I was recently approached by a consultancy looking for Software Defined Networking (SDN) migration case studies. I was unable to provide much help; in H2 2014, precious few organisations claim to use SDN in production. However an interesting question was raised, What are the steps to an SDN Migration?
A better question is: “What is SDN?” Like virtualization and automation, SDN is a strategy; it there is no specific SKU or end-game. If you are looking towards SDN to solve operational woes, reduce costs, or increase flexibility you could start with; “We will deploy technologies that fit into our strategy of Software Defined Networking.” I feel obliged to point out that most strategies are borne from reverse-justifying tactical decisions already made. For your SDN strategy to be a success, it must fit with tools and skills you already have.
SDN is not for everybody, customers with static user, capacity and complexity requirements are unlikely to find much incentive. They may be better off continuing to order take-out; finished goods ordered and delivered to specification.
Steps to SDN
Assuming that you still perceive value in Software Defined Networking strategy, what are the steps? I believe there are relatively few, and they will be more familiar than you imagine.
- Virtualization – Today you’d struggle to find a organisation that wasn’t using Virtualisation a little, whilst many use it a lot. This breaks the hardware and software interdepencies, allowing applications and services to be moved around.
- Automation – Languages like Python and Perl can be used with existing vendor APIs cheaply, but tools such as Ansible, Puppet, and Chef can make the process easier and scalable. Just getting your Firewall to talk to your SIEM vendor properly is a step in the right direction.
- Delegation of control. Handing over day-to-day operation control of the network is not achieved lightly. Taking the administrator almost completely out of the loop for resource and security management will require a change in mindset and procedures, especially for ITIL environments.
Challenging the channel
For anything other than simple or small networks, this will be challenge to traditional IT service providers. Step 3 requires a deeper business and application knowledge than a third party integrator would typically have. As a result, it will be driven by the customer themselves; it doesn’t really fit the traditional IT services model. It is no coincidence that earliest adopters of SDN are service providers.
If you have any serious virtualization deployment, you are already on the path to SDN. Automating security policy management, server deployment, and patch release should be aggressively pursued. Once the business is comfortable with automation as a reliable mechanism, it will become clear as to whether progression to a full-blown SDN deployment is desirable.
The next question most asked is: “How much will SDN cost?” There is no meaningful answer. Cash rich organisations can look to Cisco and others for a prepackaged SDN, but this will carry heavy upfront costs. Organisations rich in skills can look to OpenStack, OpenFlow, and OpenContrail. The average enterprise is somewhere in the middle; finite budget and resources are available and a visible return is expected..

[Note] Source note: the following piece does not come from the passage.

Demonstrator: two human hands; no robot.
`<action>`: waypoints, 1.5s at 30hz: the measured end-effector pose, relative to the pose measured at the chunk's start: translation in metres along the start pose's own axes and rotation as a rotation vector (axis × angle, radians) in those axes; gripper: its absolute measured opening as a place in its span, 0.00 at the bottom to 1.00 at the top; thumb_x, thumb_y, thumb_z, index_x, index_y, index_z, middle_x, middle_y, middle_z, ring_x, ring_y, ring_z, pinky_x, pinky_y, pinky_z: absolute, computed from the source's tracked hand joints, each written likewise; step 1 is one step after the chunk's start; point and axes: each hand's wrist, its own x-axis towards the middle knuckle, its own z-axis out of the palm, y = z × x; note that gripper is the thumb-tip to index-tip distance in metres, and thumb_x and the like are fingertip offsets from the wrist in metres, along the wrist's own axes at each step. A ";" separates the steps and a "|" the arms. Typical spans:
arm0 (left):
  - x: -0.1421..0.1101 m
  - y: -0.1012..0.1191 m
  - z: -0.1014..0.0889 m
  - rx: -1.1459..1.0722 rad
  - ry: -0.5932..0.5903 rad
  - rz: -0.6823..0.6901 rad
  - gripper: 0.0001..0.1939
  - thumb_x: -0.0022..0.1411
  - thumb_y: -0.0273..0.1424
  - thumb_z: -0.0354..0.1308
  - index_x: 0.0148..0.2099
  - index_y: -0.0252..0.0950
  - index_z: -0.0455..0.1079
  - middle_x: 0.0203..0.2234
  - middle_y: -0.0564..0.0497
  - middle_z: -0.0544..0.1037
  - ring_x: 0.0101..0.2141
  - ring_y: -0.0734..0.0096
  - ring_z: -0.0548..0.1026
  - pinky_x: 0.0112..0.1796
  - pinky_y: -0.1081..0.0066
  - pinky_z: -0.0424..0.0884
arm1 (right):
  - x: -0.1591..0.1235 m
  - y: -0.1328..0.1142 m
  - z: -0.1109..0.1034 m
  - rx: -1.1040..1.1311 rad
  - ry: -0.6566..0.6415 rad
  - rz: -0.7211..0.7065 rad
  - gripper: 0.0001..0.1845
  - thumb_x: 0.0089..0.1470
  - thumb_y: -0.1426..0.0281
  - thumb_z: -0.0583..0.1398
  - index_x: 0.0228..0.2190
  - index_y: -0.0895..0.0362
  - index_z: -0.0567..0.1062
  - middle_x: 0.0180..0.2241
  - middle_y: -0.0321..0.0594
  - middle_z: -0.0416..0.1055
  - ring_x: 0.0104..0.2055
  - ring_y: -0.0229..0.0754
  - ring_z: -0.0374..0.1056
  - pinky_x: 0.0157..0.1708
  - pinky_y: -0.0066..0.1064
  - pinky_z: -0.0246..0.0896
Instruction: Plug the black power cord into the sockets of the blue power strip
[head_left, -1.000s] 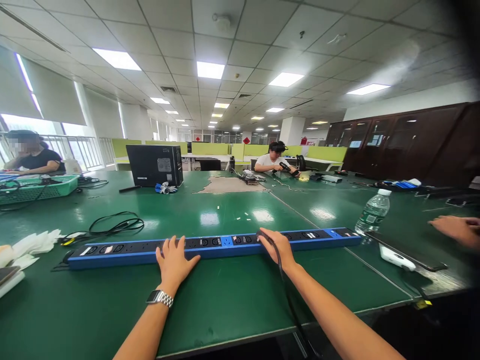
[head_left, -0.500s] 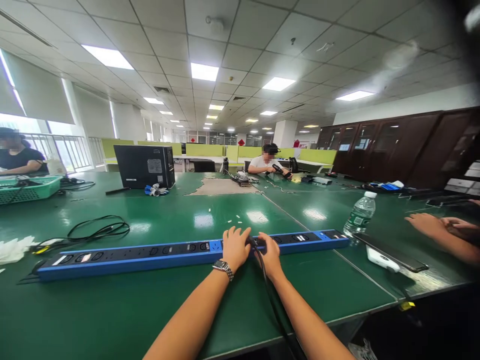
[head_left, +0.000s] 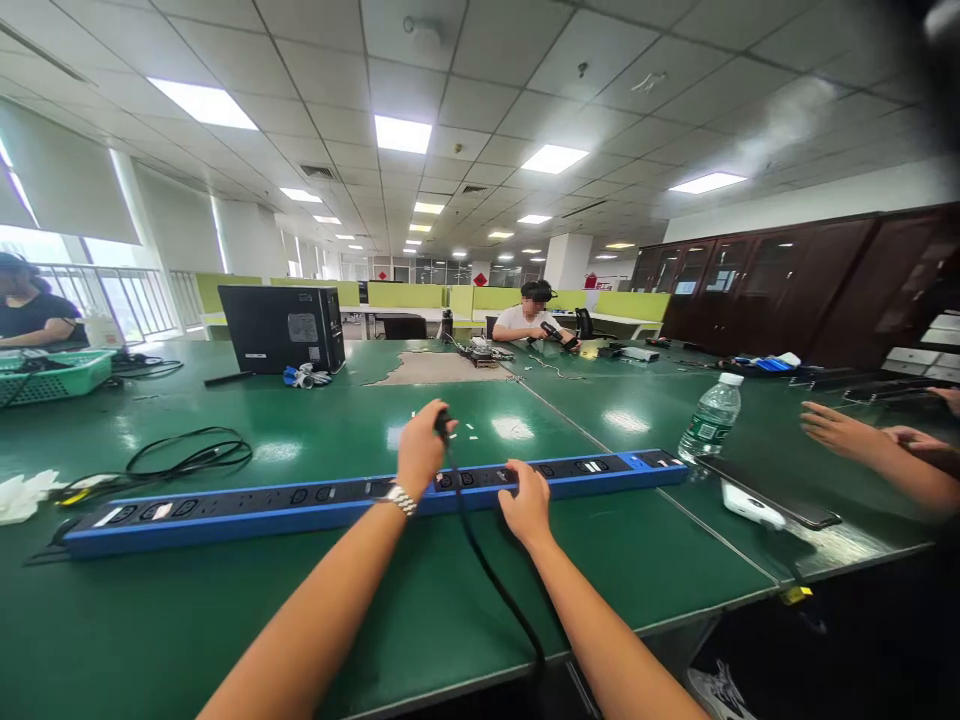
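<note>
A long blue and black power strip (head_left: 315, 510) with several sockets lies across the table in front of me. My left hand (head_left: 421, 450), with a metal-band watch on its wrist, is raised over the strip's middle. It is closed around the black plug (head_left: 445, 420) of a power cord (head_left: 491, 572), which hangs over the strip and the table's front edge. Farther right, my right hand (head_left: 527, 502) rests at the strip's front edge. Its thumb and fingers are apart, with the fingertips on the socket face and nothing held between them.
A water bottle (head_left: 712, 418) stands past the strip's right end, near a phone (head_left: 772, 492) and a white device (head_left: 752, 505). Another person's hand (head_left: 844, 432) is at right. Left are a coiled cable (head_left: 187, 455) and green basket (head_left: 64, 380). A computer case (head_left: 281, 330) stands behind.
The plug has passed from my right hand to my left, which came across and then lifted it up and left. My right hand stays at the strip with its fingers parted.
</note>
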 end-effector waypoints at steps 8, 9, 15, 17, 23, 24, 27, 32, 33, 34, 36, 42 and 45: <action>-0.048 -0.066 -0.009 -0.032 -0.154 -0.109 0.17 0.59 0.30 0.60 0.51 0.36 0.74 0.43 0.46 0.82 0.42 0.62 0.79 0.45 0.68 0.73 | 0.001 -0.005 -0.003 -0.010 -0.013 0.012 0.22 0.42 0.73 0.52 0.43 0.55 0.70 0.45 0.43 0.73 0.50 0.47 0.66 0.59 0.46 0.47; -0.051 -0.065 -0.006 -0.037 -0.169 -0.101 0.17 0.59 0.30 0.60 0.52 0.37 0.74 0.44 0.46 0.81 0.43 0.63 0.79 0.46 0.68 0.73 | 0.000 -0.005 -0.003 -0.016 -0.018 0.011 0.23 0.42 0.73 0.52 0.43 0.56 0.70 0.45 0.43 0.73 0.50 0.47 0.66 0.58 0.46 0.48; -0.054 -0.062 -0.008 -0.013 -0.210 -0.111 0.18 0.61 0.31 0.58 0.53 0.38 0.74 0.44 0.45 0.81 0.45 0.59 0.78 0.48 0.65 0.71 | 0.000 -0.005 -0.005 -0.032 -0.034 0.003 0.23 0.43 0.73 0.52 0.43 0.56 0.70 0.46 0.43 0.74 0.51 0.47 0.66 0.59 0.45 0.47; -0.055 -0.062 -0.011 -0.004 -0.227 -0.123 0.17 0.60 0.32 0.59 0.52 0.39 0.74 0.43 0.46 0.81 0.44 0.60 0.78 0.47 0.66 0.71 | -0.001 -0.006 -0.005 -0.031 -0.039 0.002 0.22 0.43 0.74 0.52 0.42 0.56 0.71 0.45 0.43 0.74 0.50 0.46 0.66 0.59 0.45 0.47; -0.057 -0.056 -0.005 0.050 -0.235 -0.196 0.19 0.62 0.37 0.58 0.54 0.40 0.73 0.42 0.47 0.82 0.41 0.62 0.79 0.42 0.70 0.72 | -0.001 -0.012 -0.006 -0.019 -0.043 0.009 0.21 0.42 0.74 0.52 0.40 0.55 0.71 0.45 0.41 0.74 0.50 0.45 0.66 0.59 0.45 0.46; -0.056 -0.055 -0.003 0.064 -0.238 -0.197 0.19 0.62 0.38 0.58 0.54 0.41 0.73 0.42 0.47 0.82 0.41 0.62 0.79 0.42 0.70 0.72 | -0.001 -0.013 -0.006 -0.017 -0.043 0.012 0.20 0.42 0.74 0.52 0.40 0.55 0.71 0.45 0.41 0.74 0.50 0.45 0.66 0.59 0.45 0.46; -0.053 -0.051 -0.001 0.108 -0.253 -0.177 0.18 0.62 0.38 0.58 0.53 0.42 0.73 0.42 0.47 0.82 0.43 0.60 0.78 0.42 0.69 0.71 | -0.002 -0.014 -0.007 -0.011 -0.045 0.014 0.20 0.42 0.74 0.52 0.39 0.55 0.71 0.44 0.41 0.74 0.50 0.46 0.66 0.60 0.46 0.45; -0.054 -0.054 -0.005 0.157 -0.261 -0.139 0.17 0.63 0.39 0.57 0.52 0.43 0.73 0.40 0.46 0.82 0.42 0.56 0.78 0.41 0.66 0.70 | -0.001 -0.012 -0.007 -0.003 -0.039 0.020 0.20 0.42 0.74 0.52 0.39 0.55 0.71 0.44 0.42 0.75 0.50 0.46 0.67 0.60 0.46 0.45; -0.055 -0.054 -0.005 0.159 -0.257 -0.130 0.17 0.63 0.39 0.56 0.53 0.43 0.72 0.41 0.46 0.82 0.42 0.56 0.78 0.42 0.66 0.70 | -0.001 -0.012 -0.007 -0.002 -0.038 0.020 0.20 0.42 0.74 0.52 0.39 0.55 0.71 0.44 0.42 0.75 0.50 0.46 0.67 0.60 0.46 0.45; -0.057 -0.054 -0.005 0.158 -0.252 -0.120 0.17 0.64 0.39 0.55 0.54 0.43 0.72 0.42 0.46 0.82 0.43 0.56 0.78 0.43 0.66 0.69 | -0.001 -0.012 -0.007 0.000 -0.036 0.021 0.20 0.42 0.74 0.52 0.39 0.55 0.72 0.44 0.42 0.75 0.50 0.46 0.67 0.60 0.46 0.45; -0.060 -0.052 -0.002 0.149 -0.243 -0.100 0.18 0.64 0.37 0.55 0.55 0.43 0.70 0.45 0.47 0.80 0.46 0.57 0.77 0.45 0.66 0.68 | -0.001 -0.013 -0.007 0.003 -0.034 0.021 0.20 0.42 0.75 0.52 0.39 0.55 0.72 0.44 0.42 0.75 0.50 0.45 0.67 0.60 0.46 0.45; -0.056 -0.055 0.001 0.082 -0.246 -0.118 0.17 0.63 0.37 0.56 0.53 0.41 0.72 0.44 0.47 0.81 0.43 0.59 0.78 0.44 0.67 0.70 | -0.001 -0.014 -0.007 0.007 -0.034 0.025 0.19 0.42 0.75 0.52 0.38 0.55 0.72 0.44 0.42 0.75 0.50 0.46 0.66 0.60 0.46 0.44; -0.049 -0.062 -0.003 0.034 -0.292 -0.097 0.17 0.60 0.36 0.59 0.51 0.42 0.74 0.41 0.49 0.82 0.40 0.62 0.79 0.41 0.69 0.71 | -0.001 -0.014 -0.007 0.008 -0.034 0.028 0.19 0.42 0.75 0.52 0.38 0.55 0.72 0.45 0.42 0.75 0.51 0.46 0.66 0.60 0.46 0.44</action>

Enterprise organisations are comfortable with selecting and deploying technologies – they are used to rolling out, migrating to, or upgrading the next big thing enterprise IT. SDN doesn’t fit this mould. Software defined networks are not bought or migrated to; they are developed. Not in the sense of “hire a bunch of Devs and let them get on with it”, a better analogy is homemade Pizza. You take a basic ingredients and adjust to them to your preference; higher quality, faster too cook, cheapness etc.
Vendors such as Cisco, Juniper, Plexxi, and VMware have many of the ingredients for software defined networking, but you are ultimately are baking your own pizza. The toughest question may be “What kind of Pizza would I like?”; the answer can only come from within.